Andy Loebs CercopithecoidOrange Milk

At their best, video game soundtracks go beyond world-building and contain narratives in themselves. Accumulations of tension and relief. Drastic shifts in mood to make transitions between dank dungeons and utopian skyways more palpable than a mere change in background. A nuanced understanding of music genre signifiers and how they can tell stories in themselves. In many ways, they’re antithetical to the smooth horizontal movement of algorithm defined streaming playlists.
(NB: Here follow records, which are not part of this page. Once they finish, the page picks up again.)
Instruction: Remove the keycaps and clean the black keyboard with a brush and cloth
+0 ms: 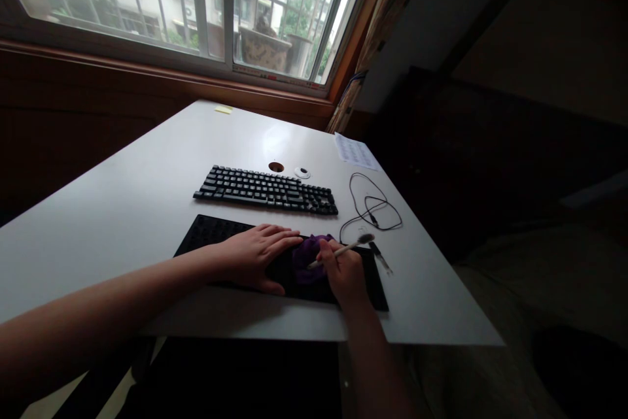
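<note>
My left hand [259, 255] lies flat on a black keyboard base [284, 278], fingers stretched to the right. Its fingertips come close to a crumpled purple cloth [308, 255] on the base. In my right hand [346, 275] is a slim brush [352, 246] with a pale handle. The brush's dark head points up and to the right, while the other end of the handle is over the cloth. Whether the right hand also grips the cloth I cannot tell. Keys show at the left end of the base. Just behind it is a dark block of keycaps [265, 190] set out in keyboard order.
A thin black cable [387, 206] lies looped on the white table [147, 164]. Near the base's right end is a small tool [381, 259]. Farther back are a cable hole [276, 167], its round white cover [302, 172], a printed sheet [357, 151] and a yellow note [223, 109].
</note>
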Tool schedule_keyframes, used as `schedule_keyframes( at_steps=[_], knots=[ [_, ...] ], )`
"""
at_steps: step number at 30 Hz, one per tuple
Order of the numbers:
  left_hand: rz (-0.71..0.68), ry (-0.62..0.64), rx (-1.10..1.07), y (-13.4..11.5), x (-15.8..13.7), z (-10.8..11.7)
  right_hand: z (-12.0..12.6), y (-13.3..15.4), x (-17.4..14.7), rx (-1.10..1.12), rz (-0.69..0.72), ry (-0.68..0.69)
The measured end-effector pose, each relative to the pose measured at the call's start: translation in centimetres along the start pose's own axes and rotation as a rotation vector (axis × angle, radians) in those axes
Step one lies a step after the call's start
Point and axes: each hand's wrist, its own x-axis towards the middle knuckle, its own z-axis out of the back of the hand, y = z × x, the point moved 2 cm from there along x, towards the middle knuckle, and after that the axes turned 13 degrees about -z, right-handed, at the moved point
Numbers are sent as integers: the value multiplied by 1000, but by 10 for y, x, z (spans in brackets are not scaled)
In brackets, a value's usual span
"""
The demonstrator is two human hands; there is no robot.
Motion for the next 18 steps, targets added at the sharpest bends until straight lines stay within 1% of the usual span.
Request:
schedule_keyframes(
  at_steps=[2,5,8,12,15,18],
  knots=[
    [1,0,-4,0,0,0,3,-1,-6,25,-15,14],
    [2,-13,-16,0,1,1,10,-4,-16,15,7,42],
    [9,-4,-21,0,1,0,21,-9,-27,-20,28,24],
    [5,-11,-24,0,1,0,32,-16,-41,-30,-12,7],
    [3,-20,-25,0,1,0,33,-16,-50,-34,-19,13],
    [-2,-27,-21,0,1,0,30,-12,-52,-47,12,15]
  ],
)
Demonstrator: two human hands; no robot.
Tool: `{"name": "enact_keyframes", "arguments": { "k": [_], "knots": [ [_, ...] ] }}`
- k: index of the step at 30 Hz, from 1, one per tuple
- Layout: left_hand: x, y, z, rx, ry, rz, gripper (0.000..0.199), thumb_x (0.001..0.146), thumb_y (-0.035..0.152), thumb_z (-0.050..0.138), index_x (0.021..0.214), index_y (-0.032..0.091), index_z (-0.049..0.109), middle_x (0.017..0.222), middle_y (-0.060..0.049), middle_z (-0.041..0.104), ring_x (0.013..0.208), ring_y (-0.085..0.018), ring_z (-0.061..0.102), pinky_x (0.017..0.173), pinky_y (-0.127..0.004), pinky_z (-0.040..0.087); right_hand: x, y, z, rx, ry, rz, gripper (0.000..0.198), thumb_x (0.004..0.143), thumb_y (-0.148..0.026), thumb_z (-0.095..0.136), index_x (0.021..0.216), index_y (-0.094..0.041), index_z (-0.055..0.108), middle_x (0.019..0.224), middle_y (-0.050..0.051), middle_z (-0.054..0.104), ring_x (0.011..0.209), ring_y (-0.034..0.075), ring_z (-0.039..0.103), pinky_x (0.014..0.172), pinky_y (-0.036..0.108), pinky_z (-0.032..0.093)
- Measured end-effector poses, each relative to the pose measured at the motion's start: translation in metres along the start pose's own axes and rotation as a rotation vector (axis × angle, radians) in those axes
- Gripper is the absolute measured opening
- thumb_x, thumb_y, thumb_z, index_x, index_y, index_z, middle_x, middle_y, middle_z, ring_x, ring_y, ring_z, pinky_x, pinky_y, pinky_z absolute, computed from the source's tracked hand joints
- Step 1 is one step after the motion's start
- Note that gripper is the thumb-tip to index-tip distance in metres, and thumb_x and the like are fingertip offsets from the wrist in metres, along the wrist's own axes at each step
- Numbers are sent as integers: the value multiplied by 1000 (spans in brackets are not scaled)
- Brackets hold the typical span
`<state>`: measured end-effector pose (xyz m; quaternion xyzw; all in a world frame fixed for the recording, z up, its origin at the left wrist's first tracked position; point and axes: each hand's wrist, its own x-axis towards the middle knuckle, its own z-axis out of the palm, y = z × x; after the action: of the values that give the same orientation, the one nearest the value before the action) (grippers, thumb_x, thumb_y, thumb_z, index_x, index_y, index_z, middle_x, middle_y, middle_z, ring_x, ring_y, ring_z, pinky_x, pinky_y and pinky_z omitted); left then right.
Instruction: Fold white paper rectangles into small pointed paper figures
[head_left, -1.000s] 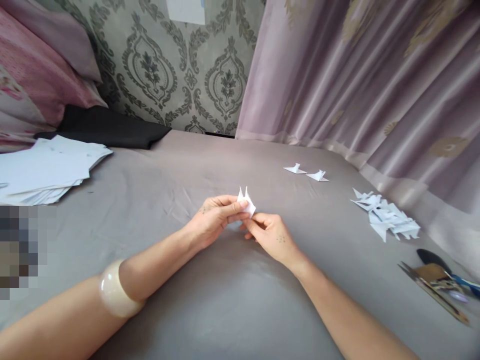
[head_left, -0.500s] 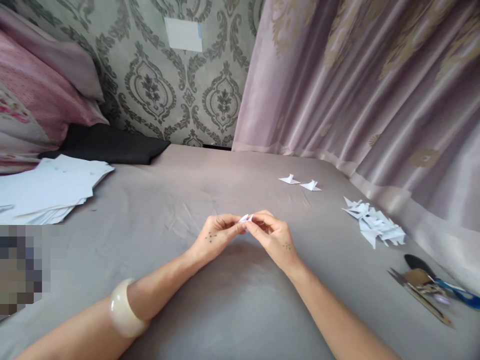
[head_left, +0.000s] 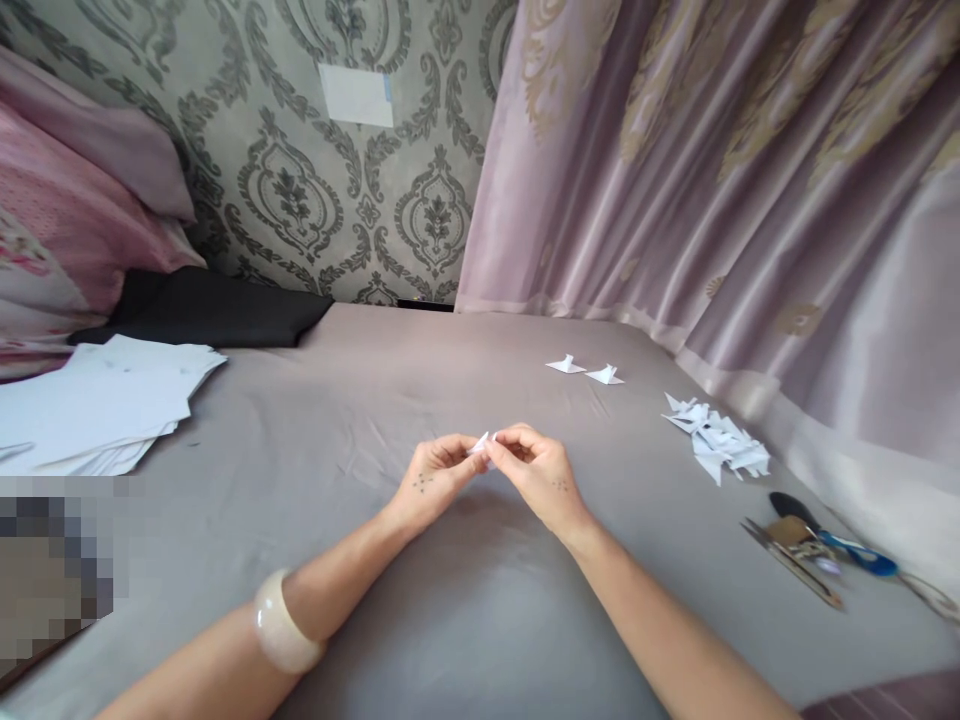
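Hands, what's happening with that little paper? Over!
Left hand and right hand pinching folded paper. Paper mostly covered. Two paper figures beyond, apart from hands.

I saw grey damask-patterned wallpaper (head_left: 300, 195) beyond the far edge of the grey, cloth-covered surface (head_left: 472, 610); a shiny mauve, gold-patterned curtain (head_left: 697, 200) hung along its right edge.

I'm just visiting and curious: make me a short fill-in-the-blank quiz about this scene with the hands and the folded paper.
1. The left hand and right hand hold a small folded piece that is ____ in colour.
2. The pale bangle is on the ____ arm.
3. Exactly ____ folded figures sit apart from the heap.
4. The heap lies nearer the ____ hand.

Missing words: white; left; two; right.
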<state>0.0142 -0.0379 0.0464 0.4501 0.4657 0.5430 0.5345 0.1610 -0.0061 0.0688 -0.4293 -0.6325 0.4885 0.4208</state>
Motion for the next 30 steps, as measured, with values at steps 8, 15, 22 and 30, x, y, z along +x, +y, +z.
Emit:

I don’t know the extent to which gaming influenced Andy Loebs’ new tape Cercopithecoid. Judging by the boisterous midi epics across this album they probably had some part to play. But the ability to wield a broad musical palette to tell a story without any words is definitely present. Cercopithecoid is less frantic than Loebs’ 2023 album, Hyperlink Anamorphosis. There’s more patient exploration,and that patience also brings home the sheer diversity of sounds Loebs works with. ‘Monkey Videos’ bends rubbery rhythms into soaring panoramic interludes, replete with elastic, chromatic bass fills. ‘Axonometrics’ is slippery footwork, reminiscent of the most sideways experiments conjured by his Orange Milk label mate Foodman. Through it all come gleeful jolts in time signature which have more in common with 70s prog than contemporary electronic music. The whole record conjures triumphs, calamities and erratic movements. Loebs goes beyond world building. More than just scenery, there are whole narrative arcs in these tracks.

Thomas Carroll, Mia WindsorA Cake Of AshesInfant Tree

Mia Windsor and Thomas Carroll make deconstructed organ music, quite literally, on A Cake of Ashes. On the first side of the tape the pair play decoupled organ pipes. That is, metal pipes that have been removed from an organ and recycled into wind instruments. While each decoupled pipe can only play one note, the pair noticed they’re rich in harmonics. These metal pipes are also joined by wooden pipes from Windsor’s own collection, as well as a reed organ. The B-side meanwhile, includes the last recording on a pipe organ in Phipps Hall at the University Of Huddersfield before it was relocated to a church in Ripon. Carroll and Windsor stay with the quirks and idiosyncrasies of their instruments (Windsor even freezing tones through electronics at some points), exploring peculiarities and weird anomalies rather than using organ tone as a short cut to sounding celestial. Opener ‘Black Rays’ begins with a flickering coo from one of the blown pipes which triggers Carroll’s electronics, a snag of electrical feedback wavering in lopsided harmony with the organ tone. On ‘Peach Black’ you can more clearly hear notes bend and curve as wind flows unevenly through mouths and into the metal pipes. ‘Cake Of Ashes 1’ has a skeletal melody on piano underpin a backdrop that swings between evoking ghostly voices and the sedate hum of electrical appliances. Carroll and Windsor embrace the wobbly temperament of old organs with magical results.